Information supplied Block Start

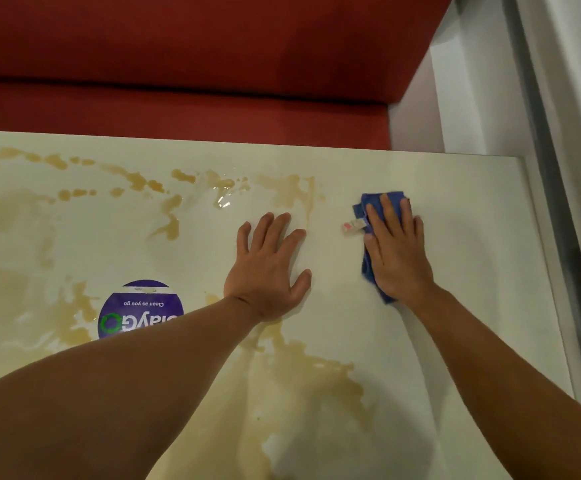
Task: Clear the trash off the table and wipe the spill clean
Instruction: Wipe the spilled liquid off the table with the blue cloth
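Note:
A brown spill (316, 379) streaks and pools across the white table (472, 306), with more patches along the far edge (136, 180) and at the left. My right hand (398, 251) lies flat with straight fingers, pressing a blue cloth (368, 271) onto the table at the right. A small white label (354, 225) sticks out of the cloth on its left side. My left hand (268, 268) rests flat on the table, fingers spread, holding nothing.
A round purple sticker (140, 306) reading "Clean as you go" sits on the table, partly under my left forearm. A red bench seat (178, 109) runs behind the table's far edge. A white wall and window frame (541, 133) close off the right.

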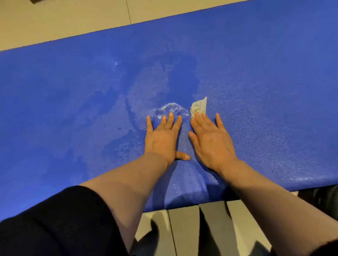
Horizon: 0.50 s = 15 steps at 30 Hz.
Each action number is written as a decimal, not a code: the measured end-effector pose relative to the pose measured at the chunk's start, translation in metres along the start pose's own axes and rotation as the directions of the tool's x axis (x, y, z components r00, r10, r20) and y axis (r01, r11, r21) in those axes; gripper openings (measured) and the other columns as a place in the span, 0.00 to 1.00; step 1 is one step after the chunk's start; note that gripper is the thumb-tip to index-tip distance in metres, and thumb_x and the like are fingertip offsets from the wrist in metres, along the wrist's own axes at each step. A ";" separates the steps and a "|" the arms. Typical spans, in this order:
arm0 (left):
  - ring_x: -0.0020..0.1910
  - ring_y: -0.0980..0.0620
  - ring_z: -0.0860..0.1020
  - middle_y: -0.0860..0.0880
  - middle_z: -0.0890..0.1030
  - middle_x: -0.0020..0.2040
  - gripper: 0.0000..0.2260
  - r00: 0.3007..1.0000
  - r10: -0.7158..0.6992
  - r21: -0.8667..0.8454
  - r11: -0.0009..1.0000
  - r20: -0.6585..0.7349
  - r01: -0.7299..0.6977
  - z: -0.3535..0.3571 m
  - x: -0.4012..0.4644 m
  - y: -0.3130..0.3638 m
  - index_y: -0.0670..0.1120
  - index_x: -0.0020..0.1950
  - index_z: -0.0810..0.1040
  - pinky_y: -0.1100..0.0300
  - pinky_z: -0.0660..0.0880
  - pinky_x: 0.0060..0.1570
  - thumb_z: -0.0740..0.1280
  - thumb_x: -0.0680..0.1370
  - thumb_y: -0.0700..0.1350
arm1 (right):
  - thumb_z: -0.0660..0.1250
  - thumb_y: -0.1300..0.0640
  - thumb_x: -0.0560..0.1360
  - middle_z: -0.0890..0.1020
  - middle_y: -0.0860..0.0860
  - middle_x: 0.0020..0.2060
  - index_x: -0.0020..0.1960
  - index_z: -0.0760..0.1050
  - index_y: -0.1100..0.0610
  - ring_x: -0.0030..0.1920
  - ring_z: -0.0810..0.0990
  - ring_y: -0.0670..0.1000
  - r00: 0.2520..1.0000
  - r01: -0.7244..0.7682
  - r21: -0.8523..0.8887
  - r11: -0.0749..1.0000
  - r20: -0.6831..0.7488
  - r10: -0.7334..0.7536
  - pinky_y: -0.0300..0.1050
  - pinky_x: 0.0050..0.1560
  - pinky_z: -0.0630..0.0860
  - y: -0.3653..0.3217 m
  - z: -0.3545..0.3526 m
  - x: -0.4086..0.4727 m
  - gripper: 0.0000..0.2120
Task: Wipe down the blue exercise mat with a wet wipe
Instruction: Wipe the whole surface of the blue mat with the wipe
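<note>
The blue exercise mat (pixel 73 102) lies across the floor and fills most of the view; wet, shiny patches spread around its middle. My left hand (pixel 163 138) lies flat on the mat, fingers straight and spread. Just to its right, my right hand (pixel 210 140) presses flat on a crumpled grey-white wet wipe (pixel 199 106). The wipe sticks out beyond my fingertips; the rest of it is hidden under my fingers.
Beige floor tiles (pixel 76 20) run beyond the mat's far edge, and more tiles (pixel 184 232) show at the near edge between my arms. A dark object (pixel 37 1) sits at the top left corner. My black sleeve (pixel 54 224) covers the lower left.
</note>
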State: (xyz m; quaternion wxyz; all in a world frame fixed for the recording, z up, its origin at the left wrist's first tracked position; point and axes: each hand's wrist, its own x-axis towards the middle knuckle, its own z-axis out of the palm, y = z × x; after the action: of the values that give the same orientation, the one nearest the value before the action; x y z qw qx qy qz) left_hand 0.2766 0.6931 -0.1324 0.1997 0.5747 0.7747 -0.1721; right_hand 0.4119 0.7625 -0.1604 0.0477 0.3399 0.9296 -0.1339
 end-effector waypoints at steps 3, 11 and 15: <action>0.79 0.48 0.45 0.47 0.43 0.80 0.53 1.000 0.026 0.006 1.000 -0.018 -0.025 0.002 0.001 -0.006 0.50 0.79 0.38 0.38 0.35 0.72 0.63 0.67 0.74 | 0.42 0.45 0.83 0.51 0.52 0.79 0.79 0.51 0.57 0.78 0.49 0.51 0.997 -0.050 -0.063 0.997 0.059 0.054 0.56 0.75 0.39 0.008 -0.011 0.037 0.28; 0.56 0.41 0.76 0.44 0.78 0.62 0.24 0.848 0.009 -0.245 0.956 -0.531 -0.163 0.012 0.019 -0.034 0.42 0.66 0.75 0.42 0.64 0.68 0.54 0.80 0.57 | 0.39 0.44 0.81 0.52 0.53 0.79 0.78 0.53 0.58 0.78 0.50 0.51 0.997 -0.026 -0.092 0.995 0.068 0.032 0.56 0.76 0.40 0.003 -0.020 0.057 0.30; 0.77 0.45 0.56 0.45 0.56 0.79 0.24 0.911 -0.018 -0.301 0.946 -0.412 -0.118 -0.011 0.052 -0.045 0.43 0.78 0.60 0.50 0.50 0.76 0.58 0.83 0.50 | 0.34 0.41 0.79 0.54 0.53 0.78 0.78 0.55 0.58 0.78 0.51 0.50 0.994 -0.026 -0.094 0.995 0.105 0.036 0.56 0.75 0.38 0.007 -0.026 0.063 0.35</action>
State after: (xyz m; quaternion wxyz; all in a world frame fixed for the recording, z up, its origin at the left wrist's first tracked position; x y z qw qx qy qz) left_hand 0.2190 0.7287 -0.1481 0.1278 0.5778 0.8016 0.0851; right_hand 0.3688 0.8138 -0.1479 0.1146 0.3441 0.9256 -0.1080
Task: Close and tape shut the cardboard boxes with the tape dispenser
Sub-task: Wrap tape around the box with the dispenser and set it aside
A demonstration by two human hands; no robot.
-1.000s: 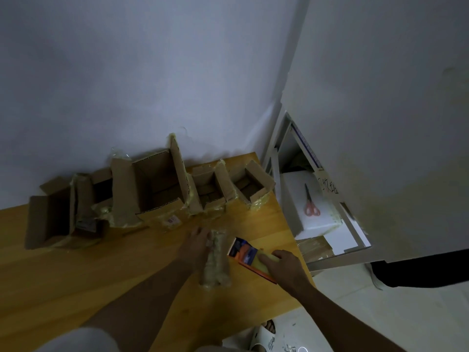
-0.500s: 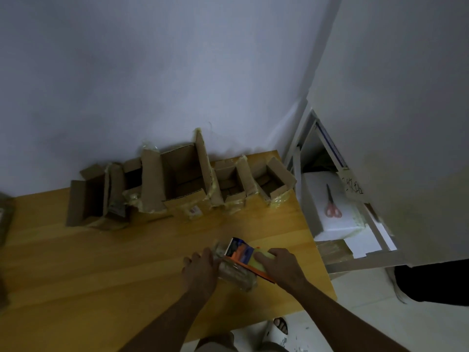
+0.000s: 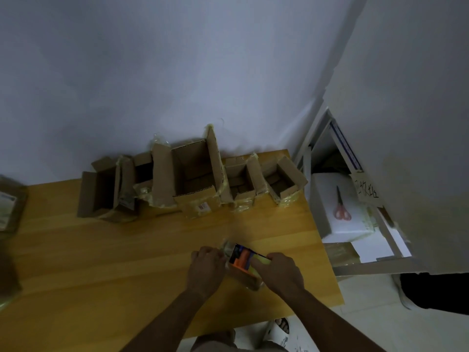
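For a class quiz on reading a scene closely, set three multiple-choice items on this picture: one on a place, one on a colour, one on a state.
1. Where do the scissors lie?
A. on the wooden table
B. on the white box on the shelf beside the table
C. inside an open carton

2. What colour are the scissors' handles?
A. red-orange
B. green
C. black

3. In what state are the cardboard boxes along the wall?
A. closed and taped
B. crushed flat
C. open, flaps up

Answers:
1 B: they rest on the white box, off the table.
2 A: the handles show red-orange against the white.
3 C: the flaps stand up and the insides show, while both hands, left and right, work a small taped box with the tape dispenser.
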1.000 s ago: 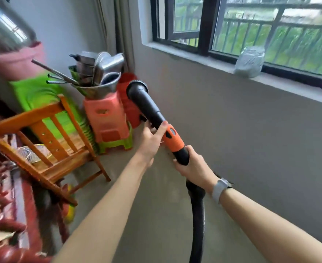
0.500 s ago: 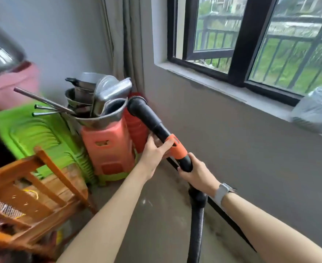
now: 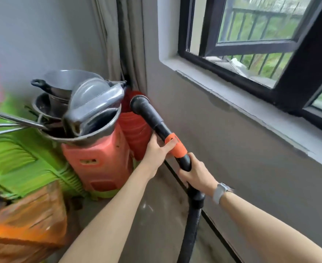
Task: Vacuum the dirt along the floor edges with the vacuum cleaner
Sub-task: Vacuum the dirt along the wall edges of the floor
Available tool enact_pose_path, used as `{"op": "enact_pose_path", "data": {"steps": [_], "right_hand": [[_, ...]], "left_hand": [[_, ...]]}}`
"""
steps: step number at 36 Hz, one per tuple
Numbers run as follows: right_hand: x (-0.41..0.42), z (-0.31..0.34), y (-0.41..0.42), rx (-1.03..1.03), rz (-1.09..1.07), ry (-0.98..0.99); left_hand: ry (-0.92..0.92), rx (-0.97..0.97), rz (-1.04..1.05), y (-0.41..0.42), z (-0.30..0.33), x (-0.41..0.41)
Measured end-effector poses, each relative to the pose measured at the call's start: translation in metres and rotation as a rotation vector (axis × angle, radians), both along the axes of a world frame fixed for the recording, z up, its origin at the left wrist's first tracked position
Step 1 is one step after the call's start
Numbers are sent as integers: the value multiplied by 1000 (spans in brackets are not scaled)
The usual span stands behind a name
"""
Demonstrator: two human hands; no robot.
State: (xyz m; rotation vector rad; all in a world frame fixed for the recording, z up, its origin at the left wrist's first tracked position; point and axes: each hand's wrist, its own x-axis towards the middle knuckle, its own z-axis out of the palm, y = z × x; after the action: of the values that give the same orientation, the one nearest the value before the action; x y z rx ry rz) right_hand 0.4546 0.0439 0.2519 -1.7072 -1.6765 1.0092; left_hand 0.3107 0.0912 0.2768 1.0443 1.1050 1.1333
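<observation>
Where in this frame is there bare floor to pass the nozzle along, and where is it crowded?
Bare floor runs between the wall under the window and the orange stool. The corner is crowded: metal pots on the stool, red stools behind, green stools to the left. Both hands, left and right, grip the vacuum wand, raised off the floor.

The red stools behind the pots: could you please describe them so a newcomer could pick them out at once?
Start at the window and follow the wall left to the corner, where a curtain hangs. At its foot stands the stack of red stools, just behind the vacuum nozzle. It is deeper red than the salmon stool under the metal pots, and nothing sits on it.
</observation>
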Motion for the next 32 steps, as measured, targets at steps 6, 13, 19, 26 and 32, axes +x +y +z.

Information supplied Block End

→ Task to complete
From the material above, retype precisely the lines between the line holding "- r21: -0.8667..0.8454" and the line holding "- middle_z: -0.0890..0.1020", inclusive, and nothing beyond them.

→ Finished task
  - r21: -0.8667..0.8454
  - r11: -0.0009..1.0000
  - r20: -0.6585..0.7349
  - r01: -0.7299..0.6977
  - z: -0.3535..0.3571 m
  - x: -0.4012..0.4644 m
  - y: -0.3130..0.3638 m
  - index_y: -0.0670..0.1120
  - index_x: -0.0020..0.1950
  - index_z: -0.0810..0.1040
  - pinky_y: -0.1100..0.0300
  - pinky_z: -0.0660..0.0880
  - pinky_x: 0.0060..0.1570
  - thumb_z: -0.0740..0.1280
  - thumb_x: -0.0680..0.1370
  - thumb_y: -0.0700..0.1350
arm1 (right):
  - thumb_z: -0.0660..0.1250
  - thumb_y: -0.1300..0.0640
  - thumb_x: -0.0560..0.1360
  - middle_z: -0.0890..0.1020

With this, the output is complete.